• _WORK TO COMPLETE_: Return only those lines of the records below in which "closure" appears.

[Extracted records]
───

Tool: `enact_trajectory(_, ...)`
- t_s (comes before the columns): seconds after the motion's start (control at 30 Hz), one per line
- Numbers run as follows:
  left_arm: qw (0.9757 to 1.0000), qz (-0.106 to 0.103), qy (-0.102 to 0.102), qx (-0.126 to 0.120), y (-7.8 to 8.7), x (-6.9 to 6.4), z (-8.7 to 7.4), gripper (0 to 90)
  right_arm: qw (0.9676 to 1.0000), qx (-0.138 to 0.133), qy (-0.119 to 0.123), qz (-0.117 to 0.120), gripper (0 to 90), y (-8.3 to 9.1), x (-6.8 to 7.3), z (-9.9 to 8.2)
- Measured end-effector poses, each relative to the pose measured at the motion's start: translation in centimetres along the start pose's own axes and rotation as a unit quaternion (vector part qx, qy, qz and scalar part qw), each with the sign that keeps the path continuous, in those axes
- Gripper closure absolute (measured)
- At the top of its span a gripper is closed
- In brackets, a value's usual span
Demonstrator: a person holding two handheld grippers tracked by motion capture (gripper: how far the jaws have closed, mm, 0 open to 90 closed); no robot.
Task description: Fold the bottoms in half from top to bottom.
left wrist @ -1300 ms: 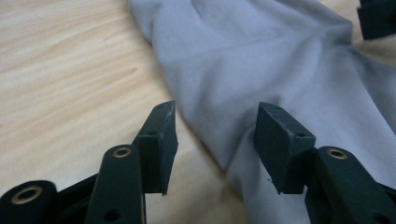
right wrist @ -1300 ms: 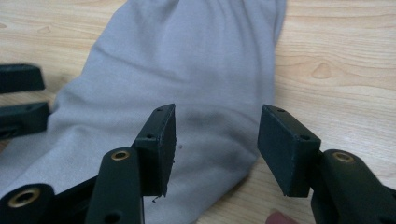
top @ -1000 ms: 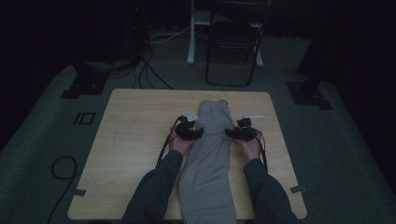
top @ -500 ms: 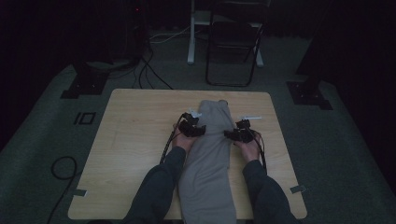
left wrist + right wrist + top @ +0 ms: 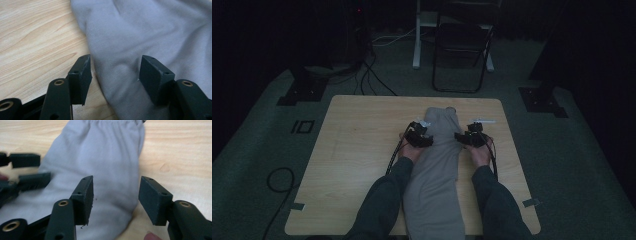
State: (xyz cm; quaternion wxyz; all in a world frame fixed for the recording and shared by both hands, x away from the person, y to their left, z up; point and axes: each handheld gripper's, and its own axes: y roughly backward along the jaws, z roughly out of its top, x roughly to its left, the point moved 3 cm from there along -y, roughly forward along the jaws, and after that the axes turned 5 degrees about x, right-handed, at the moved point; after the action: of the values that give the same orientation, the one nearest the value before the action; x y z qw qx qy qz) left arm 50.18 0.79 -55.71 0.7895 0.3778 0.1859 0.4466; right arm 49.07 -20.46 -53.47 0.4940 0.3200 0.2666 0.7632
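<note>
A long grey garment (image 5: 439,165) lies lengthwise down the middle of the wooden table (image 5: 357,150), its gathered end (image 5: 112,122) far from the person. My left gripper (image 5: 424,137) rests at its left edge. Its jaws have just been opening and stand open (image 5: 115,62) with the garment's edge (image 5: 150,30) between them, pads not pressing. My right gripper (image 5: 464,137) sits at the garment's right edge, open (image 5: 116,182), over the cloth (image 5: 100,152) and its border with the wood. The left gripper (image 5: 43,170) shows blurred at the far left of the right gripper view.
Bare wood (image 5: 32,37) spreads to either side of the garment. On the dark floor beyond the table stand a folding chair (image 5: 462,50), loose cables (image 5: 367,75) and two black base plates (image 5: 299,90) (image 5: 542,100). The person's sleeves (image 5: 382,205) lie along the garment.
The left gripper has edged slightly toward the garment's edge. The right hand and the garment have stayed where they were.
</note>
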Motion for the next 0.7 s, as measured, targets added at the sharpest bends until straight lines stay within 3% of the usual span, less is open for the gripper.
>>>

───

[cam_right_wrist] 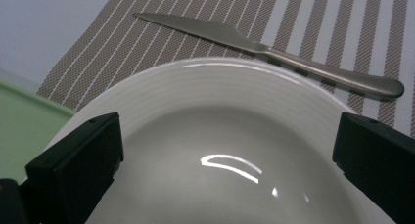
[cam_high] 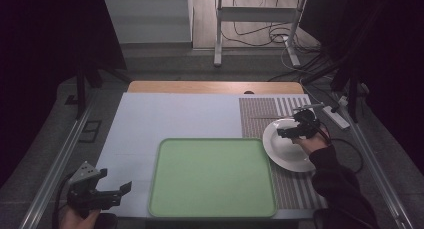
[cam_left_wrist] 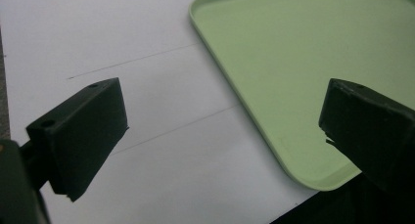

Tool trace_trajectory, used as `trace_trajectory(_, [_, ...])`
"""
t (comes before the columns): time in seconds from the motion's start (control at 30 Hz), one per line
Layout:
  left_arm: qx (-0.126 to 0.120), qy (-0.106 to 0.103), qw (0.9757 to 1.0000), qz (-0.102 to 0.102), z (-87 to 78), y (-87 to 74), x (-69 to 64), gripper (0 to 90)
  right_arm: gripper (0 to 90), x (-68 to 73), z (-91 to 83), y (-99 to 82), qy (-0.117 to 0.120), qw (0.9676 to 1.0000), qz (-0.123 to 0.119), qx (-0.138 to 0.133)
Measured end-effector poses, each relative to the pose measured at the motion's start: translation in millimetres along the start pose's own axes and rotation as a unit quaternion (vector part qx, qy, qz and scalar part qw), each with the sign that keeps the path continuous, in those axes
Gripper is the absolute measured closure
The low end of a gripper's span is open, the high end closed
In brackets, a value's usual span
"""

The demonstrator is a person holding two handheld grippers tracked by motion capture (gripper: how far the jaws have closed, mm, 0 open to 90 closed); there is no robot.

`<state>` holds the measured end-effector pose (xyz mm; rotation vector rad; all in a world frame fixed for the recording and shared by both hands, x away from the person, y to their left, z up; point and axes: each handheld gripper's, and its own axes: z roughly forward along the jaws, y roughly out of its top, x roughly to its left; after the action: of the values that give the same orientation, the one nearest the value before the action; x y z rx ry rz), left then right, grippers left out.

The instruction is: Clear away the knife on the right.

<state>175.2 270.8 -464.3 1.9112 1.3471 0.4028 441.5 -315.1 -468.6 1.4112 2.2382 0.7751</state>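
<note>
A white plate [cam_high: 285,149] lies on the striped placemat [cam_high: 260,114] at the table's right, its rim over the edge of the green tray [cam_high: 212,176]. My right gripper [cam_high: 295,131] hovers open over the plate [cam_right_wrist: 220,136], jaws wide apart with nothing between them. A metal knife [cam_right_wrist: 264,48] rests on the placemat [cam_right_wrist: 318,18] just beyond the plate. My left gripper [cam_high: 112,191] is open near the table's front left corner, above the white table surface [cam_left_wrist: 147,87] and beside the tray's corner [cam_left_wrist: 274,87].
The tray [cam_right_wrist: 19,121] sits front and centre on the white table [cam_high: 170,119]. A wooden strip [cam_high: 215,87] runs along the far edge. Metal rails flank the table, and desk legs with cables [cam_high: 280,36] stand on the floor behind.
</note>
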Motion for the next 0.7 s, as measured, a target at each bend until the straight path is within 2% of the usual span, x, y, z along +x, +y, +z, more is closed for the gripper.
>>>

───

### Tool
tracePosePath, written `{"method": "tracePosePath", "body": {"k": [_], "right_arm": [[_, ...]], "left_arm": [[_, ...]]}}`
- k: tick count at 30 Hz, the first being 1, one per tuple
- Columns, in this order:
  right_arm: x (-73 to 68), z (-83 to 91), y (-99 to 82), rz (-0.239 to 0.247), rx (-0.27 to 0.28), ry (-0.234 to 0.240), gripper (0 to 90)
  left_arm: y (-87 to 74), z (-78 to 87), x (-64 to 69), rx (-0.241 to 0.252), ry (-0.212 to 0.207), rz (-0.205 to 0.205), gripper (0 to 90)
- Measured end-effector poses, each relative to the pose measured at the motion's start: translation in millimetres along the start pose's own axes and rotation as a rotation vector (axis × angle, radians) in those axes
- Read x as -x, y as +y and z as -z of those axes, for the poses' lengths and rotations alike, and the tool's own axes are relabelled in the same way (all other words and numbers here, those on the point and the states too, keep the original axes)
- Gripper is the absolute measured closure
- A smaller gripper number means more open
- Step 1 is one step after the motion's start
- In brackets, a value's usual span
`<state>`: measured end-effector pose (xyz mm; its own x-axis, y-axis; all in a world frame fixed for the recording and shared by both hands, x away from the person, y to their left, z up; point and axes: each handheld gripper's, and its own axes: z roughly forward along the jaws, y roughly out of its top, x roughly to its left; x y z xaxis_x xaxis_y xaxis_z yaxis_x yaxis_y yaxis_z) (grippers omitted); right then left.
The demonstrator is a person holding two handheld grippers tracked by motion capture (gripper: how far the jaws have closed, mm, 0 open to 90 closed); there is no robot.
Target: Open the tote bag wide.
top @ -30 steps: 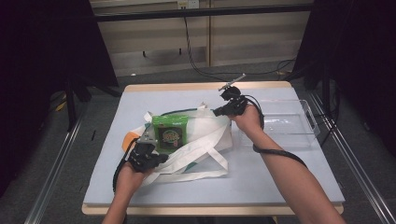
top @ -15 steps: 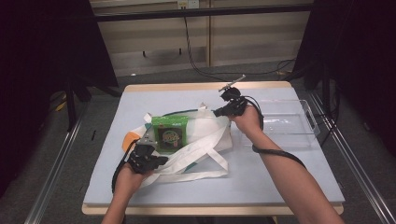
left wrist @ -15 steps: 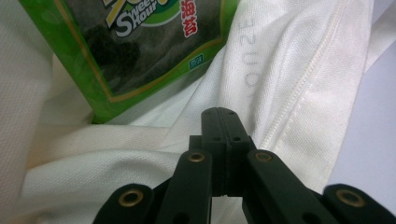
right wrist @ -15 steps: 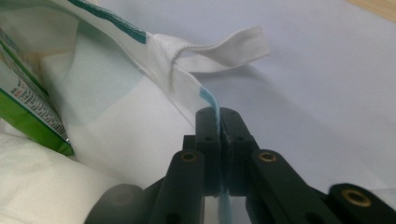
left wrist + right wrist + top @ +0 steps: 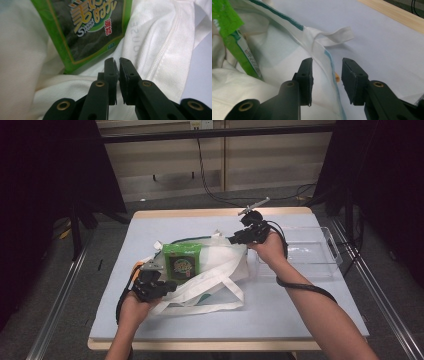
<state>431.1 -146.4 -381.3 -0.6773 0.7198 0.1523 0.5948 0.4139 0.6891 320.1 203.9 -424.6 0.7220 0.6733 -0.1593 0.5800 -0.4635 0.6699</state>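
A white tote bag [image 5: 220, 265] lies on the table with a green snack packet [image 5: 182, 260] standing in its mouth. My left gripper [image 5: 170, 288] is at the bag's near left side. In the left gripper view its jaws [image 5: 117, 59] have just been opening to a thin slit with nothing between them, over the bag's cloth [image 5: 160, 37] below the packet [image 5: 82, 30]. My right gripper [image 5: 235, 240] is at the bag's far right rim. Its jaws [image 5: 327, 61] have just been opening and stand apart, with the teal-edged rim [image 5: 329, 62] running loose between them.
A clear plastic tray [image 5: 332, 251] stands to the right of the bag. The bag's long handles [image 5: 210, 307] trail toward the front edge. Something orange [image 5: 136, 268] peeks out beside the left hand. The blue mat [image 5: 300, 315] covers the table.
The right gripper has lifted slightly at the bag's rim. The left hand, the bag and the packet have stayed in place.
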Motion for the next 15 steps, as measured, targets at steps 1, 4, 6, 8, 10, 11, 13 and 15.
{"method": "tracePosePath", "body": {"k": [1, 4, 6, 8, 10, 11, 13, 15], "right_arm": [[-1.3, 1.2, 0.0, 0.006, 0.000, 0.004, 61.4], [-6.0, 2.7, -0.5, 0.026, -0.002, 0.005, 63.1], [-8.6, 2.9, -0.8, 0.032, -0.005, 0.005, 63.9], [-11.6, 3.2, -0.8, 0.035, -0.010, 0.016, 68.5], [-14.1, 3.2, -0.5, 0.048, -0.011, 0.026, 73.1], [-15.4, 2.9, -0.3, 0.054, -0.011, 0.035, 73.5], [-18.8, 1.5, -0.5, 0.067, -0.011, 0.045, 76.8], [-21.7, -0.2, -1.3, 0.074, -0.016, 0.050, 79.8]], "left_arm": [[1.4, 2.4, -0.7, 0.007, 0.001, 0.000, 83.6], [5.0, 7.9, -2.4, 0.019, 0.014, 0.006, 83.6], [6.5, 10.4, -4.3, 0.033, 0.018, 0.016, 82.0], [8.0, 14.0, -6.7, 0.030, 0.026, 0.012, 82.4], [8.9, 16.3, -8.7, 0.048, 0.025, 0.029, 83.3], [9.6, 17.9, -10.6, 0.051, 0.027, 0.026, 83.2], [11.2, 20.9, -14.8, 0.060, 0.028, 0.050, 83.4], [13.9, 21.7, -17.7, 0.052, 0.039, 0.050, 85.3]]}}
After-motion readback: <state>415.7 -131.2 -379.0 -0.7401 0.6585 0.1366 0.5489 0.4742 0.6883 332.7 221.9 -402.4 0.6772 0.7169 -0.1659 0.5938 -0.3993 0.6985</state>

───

• _WRITTEN SOLUTION_:
- Gripper closure absolute (measured)
Gripper is the absolute measured closure
- Gripper is the absolute measured closure

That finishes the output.